Working from the listing below, set down every line exactly.

▼

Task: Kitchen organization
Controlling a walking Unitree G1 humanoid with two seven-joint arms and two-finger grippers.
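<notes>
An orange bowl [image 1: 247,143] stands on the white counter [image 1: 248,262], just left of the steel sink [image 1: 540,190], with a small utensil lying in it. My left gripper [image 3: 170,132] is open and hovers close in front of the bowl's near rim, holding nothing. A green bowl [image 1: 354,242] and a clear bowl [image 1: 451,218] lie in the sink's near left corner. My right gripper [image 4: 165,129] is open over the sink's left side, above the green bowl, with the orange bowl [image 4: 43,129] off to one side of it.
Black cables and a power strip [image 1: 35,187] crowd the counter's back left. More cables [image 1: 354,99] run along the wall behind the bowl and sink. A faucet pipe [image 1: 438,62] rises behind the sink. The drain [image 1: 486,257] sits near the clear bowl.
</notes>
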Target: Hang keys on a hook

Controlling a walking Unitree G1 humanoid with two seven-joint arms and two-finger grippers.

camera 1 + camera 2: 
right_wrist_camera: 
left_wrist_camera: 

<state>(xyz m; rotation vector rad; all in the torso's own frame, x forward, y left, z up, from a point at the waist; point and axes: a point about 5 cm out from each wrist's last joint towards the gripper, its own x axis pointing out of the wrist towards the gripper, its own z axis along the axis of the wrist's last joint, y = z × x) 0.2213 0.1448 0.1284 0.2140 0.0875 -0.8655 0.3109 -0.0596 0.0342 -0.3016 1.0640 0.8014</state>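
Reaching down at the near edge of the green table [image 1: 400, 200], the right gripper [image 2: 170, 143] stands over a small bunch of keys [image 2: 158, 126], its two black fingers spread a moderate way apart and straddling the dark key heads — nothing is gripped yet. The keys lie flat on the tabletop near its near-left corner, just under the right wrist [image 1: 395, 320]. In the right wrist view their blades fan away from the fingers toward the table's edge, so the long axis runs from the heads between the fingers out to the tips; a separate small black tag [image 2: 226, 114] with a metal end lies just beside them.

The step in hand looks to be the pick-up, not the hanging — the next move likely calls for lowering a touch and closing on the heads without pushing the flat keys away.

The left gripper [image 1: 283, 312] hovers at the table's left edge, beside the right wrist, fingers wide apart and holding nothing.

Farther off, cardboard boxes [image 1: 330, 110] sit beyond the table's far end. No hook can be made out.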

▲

Output for this exercise:
Task: Kitchen organization
Controlling a walking Unitree G1 humanoid with two seven-joint arms and two-finger grippers.
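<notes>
An orange bowl [image 1: 247,143] stands on the white counter [image 1: 248,262], just left of the steel sink [image 1: 540,190], with a small utensil lying in it. My left gripper [image 3: 170,132] is open and hovers close in front of the bowl's near rim, holding nothing. A green bowl [image 1: 354,242] and a clear bowl [image 1: 451,218] lie in the sink's near left corner. My right gripper [image 4: 165,129] is open over the sink's left side, above the green bowl, with the orange bowl [image 4: 43,129] off to one side of it.
Black cables and a power strip [image 1: 35,187] crowd the counter's back left. More cables [image 1: 354,99] run along the wall behind the bowl and sink. A faucet pipe [image 1: 438,62] rises behind the sink. The drain [image 1: 486,257] sits near the clear bowl.
</notes>
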Target: Hang keys on a hook

Controlling a walking Unitree G1 humanoid with two seven-joint arms and two-finger grippers.

camera 1 + camera 2: 
right_wrist_camera: 
left_wrist_camera: 

<state>(xyz m; rotation vector rad; all in the torso's own frame, x forward, y left, z up, from a point at the waist; point and axes: a point about 5 cm out from each wrist's last joint towards the gripper, its own x axis pointing out of the wrist towards the gripper, its own z axis along the axis of the wrist's last joint, y = z × x) 0.2213 0.1448 0.1284 0.2140 0.0875 -0.8655 0.3109 -0.0596 0.0342 -0.3016 1.0640 0.8014</state>
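Reaching down at the near edge of the green table [image 1: 400, 200], the right gripper [image 2: 170, 143] stands over a small bunch of keys [image 2: 158, 126], its two black fingers spread a moderate way apart and straddling the dark key heads — nothing is gripped yet. The keys lie flat on the tabletop near its near-left corner, just under the right wrist [image 1: 395, 320]. In the right wrist view their blades fan away from the fingers toward the table's edge, so the long axis runs from the heads between the fingers out to the tips; a separate small black tag [image 2: 226, 114] with a metal end lies just beside them.

The step in hand looks to be the pick-up, not the hanging — the next move likely calls for lowering a touch and closing on the heads without pushing the flat keys away.

The left gripper [image 1: 283, 312] hovers at the table's left edge, beside the right wrist, fingers wide apart and holding nothing.

Farther off, cardboard boxes [image 1: 330, 110] sit beyond the table's far end. No hook can be made out.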

Nothing further remains for this exercise.